- WHAT THE EXERCISE ASKS -
Somewhere below is a line with "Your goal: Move" and, later, a line with "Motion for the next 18"; repeat those two lines and all the lines between them, exactly as they are.

Records from a dataset
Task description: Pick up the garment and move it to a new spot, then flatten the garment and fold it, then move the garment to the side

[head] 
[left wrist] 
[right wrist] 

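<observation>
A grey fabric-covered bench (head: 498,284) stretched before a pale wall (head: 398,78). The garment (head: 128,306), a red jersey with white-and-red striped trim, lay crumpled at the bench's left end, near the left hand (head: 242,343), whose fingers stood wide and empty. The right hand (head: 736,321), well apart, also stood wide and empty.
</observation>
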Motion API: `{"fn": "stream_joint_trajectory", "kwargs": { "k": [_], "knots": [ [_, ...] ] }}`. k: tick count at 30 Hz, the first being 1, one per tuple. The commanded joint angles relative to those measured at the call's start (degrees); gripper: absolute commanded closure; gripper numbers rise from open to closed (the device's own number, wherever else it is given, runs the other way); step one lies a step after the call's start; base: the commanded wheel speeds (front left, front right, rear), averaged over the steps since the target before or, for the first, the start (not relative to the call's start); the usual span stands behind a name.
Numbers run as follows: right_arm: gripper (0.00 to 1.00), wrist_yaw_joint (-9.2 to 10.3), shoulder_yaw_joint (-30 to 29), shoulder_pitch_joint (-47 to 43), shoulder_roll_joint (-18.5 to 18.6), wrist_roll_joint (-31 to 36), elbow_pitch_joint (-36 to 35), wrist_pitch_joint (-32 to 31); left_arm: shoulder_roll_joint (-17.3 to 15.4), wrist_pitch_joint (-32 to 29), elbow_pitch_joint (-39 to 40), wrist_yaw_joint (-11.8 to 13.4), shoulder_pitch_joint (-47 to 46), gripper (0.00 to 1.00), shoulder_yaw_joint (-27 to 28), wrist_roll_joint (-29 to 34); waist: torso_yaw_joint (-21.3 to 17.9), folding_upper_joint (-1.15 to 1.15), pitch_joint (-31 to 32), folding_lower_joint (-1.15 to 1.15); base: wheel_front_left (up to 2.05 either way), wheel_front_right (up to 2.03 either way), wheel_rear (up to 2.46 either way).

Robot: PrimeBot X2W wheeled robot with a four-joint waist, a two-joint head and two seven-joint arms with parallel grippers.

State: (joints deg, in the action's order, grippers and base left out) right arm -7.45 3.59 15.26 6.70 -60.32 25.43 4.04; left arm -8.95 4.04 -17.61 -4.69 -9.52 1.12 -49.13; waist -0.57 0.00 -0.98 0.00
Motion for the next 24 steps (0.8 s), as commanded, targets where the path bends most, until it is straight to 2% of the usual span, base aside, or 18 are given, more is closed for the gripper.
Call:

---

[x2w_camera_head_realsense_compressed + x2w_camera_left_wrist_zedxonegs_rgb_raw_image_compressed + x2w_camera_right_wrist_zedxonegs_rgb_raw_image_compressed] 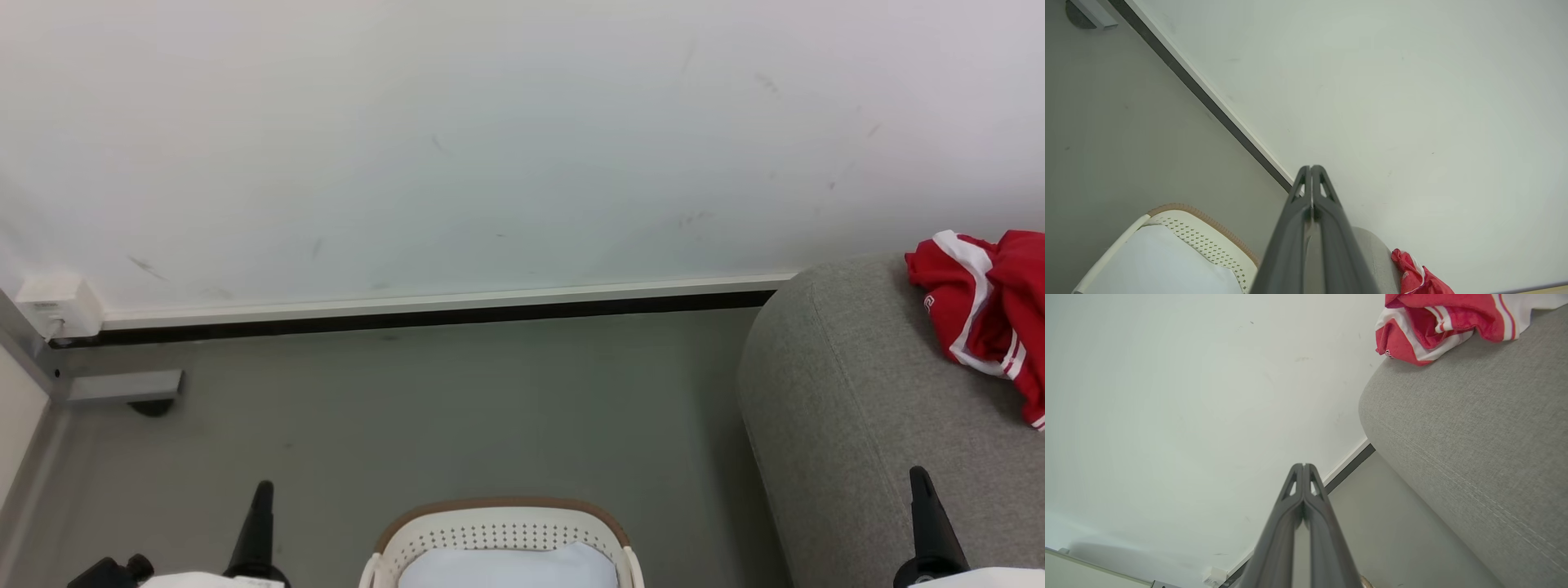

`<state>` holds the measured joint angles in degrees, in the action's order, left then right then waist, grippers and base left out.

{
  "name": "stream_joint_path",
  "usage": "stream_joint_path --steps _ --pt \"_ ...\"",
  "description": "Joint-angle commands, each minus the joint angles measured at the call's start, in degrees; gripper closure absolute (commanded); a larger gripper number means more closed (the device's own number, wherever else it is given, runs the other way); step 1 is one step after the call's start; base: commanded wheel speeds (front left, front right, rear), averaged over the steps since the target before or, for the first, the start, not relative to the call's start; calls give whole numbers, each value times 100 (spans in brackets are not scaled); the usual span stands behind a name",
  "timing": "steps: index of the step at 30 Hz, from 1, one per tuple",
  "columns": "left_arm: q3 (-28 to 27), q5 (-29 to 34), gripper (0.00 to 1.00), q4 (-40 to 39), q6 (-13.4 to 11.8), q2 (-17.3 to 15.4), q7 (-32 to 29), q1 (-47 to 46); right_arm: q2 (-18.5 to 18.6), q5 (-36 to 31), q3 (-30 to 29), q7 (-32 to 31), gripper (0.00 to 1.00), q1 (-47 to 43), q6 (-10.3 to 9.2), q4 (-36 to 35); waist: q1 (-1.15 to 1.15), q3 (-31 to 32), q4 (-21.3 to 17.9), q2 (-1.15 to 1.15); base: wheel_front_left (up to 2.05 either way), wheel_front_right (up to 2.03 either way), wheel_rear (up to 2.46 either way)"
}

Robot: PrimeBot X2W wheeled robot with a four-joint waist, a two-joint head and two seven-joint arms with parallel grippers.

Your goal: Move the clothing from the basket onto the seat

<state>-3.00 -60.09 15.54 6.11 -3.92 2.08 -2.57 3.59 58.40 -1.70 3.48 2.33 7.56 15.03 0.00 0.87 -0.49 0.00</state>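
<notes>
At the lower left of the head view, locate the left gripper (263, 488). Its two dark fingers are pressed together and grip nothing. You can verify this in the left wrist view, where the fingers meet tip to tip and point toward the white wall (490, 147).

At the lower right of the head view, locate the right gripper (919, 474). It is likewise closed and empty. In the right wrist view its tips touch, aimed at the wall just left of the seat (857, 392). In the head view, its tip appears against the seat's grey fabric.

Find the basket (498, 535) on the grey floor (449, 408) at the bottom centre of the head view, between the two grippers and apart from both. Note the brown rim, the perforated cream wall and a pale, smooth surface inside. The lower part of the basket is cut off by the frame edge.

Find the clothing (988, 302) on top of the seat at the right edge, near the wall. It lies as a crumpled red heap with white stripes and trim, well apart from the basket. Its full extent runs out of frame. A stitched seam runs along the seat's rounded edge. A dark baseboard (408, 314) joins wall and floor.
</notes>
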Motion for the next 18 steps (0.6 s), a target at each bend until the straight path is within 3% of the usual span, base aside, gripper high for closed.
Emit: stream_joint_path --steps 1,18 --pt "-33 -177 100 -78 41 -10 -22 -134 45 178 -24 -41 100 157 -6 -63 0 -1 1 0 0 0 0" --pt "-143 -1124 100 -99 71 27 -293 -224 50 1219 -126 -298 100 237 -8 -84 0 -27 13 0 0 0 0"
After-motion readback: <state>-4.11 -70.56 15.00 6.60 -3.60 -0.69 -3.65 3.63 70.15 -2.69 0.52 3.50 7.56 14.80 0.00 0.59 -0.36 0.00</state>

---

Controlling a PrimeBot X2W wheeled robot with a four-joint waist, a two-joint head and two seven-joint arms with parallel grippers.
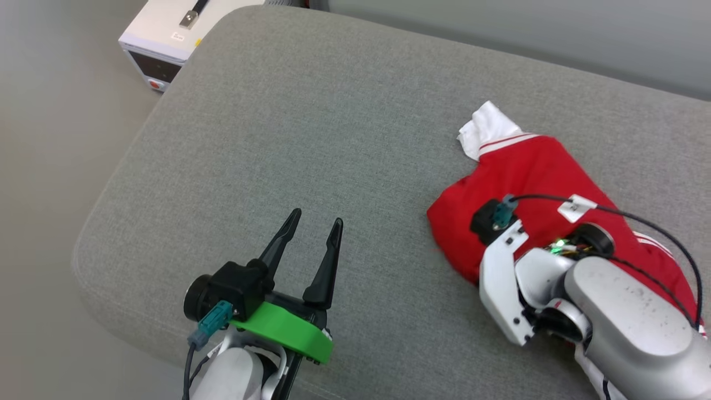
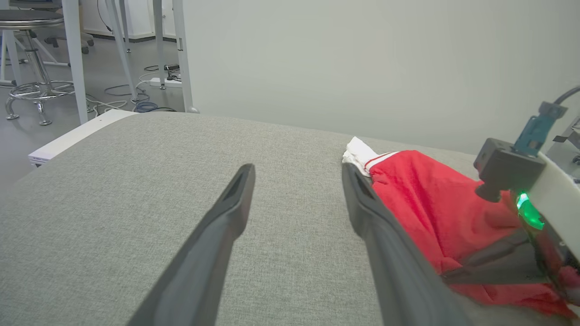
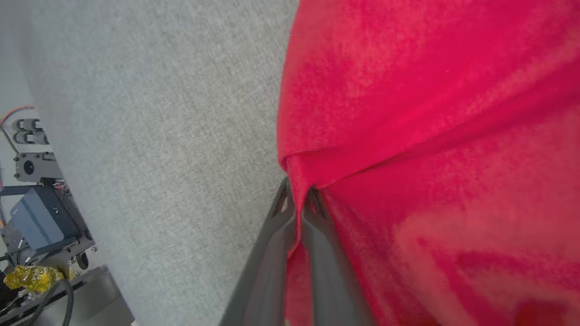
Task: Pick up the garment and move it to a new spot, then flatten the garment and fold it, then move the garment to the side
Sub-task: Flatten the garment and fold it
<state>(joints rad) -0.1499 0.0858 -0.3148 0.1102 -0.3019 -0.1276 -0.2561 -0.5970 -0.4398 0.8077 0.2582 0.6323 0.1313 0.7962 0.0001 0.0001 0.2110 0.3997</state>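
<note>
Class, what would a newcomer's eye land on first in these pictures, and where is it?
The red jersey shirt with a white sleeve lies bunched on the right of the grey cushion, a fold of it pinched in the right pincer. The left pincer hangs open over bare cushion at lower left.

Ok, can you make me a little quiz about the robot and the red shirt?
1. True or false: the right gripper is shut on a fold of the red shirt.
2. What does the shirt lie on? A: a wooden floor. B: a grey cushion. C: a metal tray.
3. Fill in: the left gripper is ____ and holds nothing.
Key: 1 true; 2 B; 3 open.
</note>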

- RESPONSE -
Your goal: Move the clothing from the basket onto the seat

<state>-3.00 -60.09 15.54 6.11 -3.92 2.08 -2.57 3.59 58.40 -1.70 3.48 2.33 7.56 15.03 0.00 0.87 -0.49 0.00</state>
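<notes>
At the lower left of the head view, locate the left gripper (263, 488). Its two dark fingers are pressed together and grip nothing. You can verify this in the left wrist view, where the fingers meet tip to tip and point toward the white wall (490, 147).

At the lower right of the head view, locate the right gripper (919, 474). It is likewise closed and empty. In the right wrist view its tips touch, aimed at the wall just left of the seat (857, 392). In the head view, its tip appears against the seat's grey fabric.

Find the basket (498, 535) on the grey floor (449, 408) at the bottom centre of the head view, between the two grippers and apart from both. Note the brown rim, the perforated cream wall and a pale, smooth surface inside. The lower part of the basket is cut off by the frame edge.

Find the clothing (988, 302) on top of the seat at the right edge, near the wall. It lies as a crumpled red heap with white stripes and trim, well apart from the basket. Its full extent runs out of frame. A stitched seam runs along the seat's rounded edge. A dark baseboard (408, 314) joins wall and floor.
</notes>
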Motion for the next 18 steps (0.6 s), a target at each bend until the straight path is within 3% of the usual span, base aside, gripper high for closed.

The answer to this exercise is complete.